Shipping large images slows down deployments, wastes bandwidth, and increases your attack surface.
Here is how to fix it.
1. The Naive Approach
Reference a standard node image and copy everything.
FROM node:20 WORKDIR /app COPY . . RUN npm install CMD ["npm", "start"]
Result: ~1.1GB. This includes the entire OS, build tools, and dev dependencies.
2. Multi-Stage Builds
The game changer. You use one "stage" to build your app and a second "stage" to run it.
# Build Stage FROM node:20 AS builder WORKDIR /app COPY package*.json ./ RUN npm ci COPY . . RUN npm run build # Run Stage FROM node:20-slim WORKDIR /app COPY --from=builder /app/dist ./dist COPY --from=builder /app/node_modules ./node_modules CMD ["node", "dist/index.js"]

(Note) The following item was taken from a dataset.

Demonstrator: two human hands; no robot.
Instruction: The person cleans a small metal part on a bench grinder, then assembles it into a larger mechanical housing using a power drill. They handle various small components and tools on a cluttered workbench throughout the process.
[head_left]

Result: ~300MB. We discarded the build tools and source code, keeping only the artifacts.
3. Alpine Linux
To go even smaller, switch the base OS to Alpine Linux. It's a minimal distro (~5MB).
FROM node:20-alpine ...
Result: ~150MB.
4. Layer Caching
Docker caches layers. If a layer hasn't changed, it reuses it. Order matters!
Bad:
COPY . . RUN npm install
Every time you change code, you invalidate the npm install layer.
Good:
COPY package*.json ./ RUN npm install COPY . .
Now, npm install only runs if dependencies change.
Conclusion
By combining multi-stage builds, minimal base images, and smart layer caching, you can reduce your image size by 95%.
Your CI/CD pipeline (and your wallet) will thank you.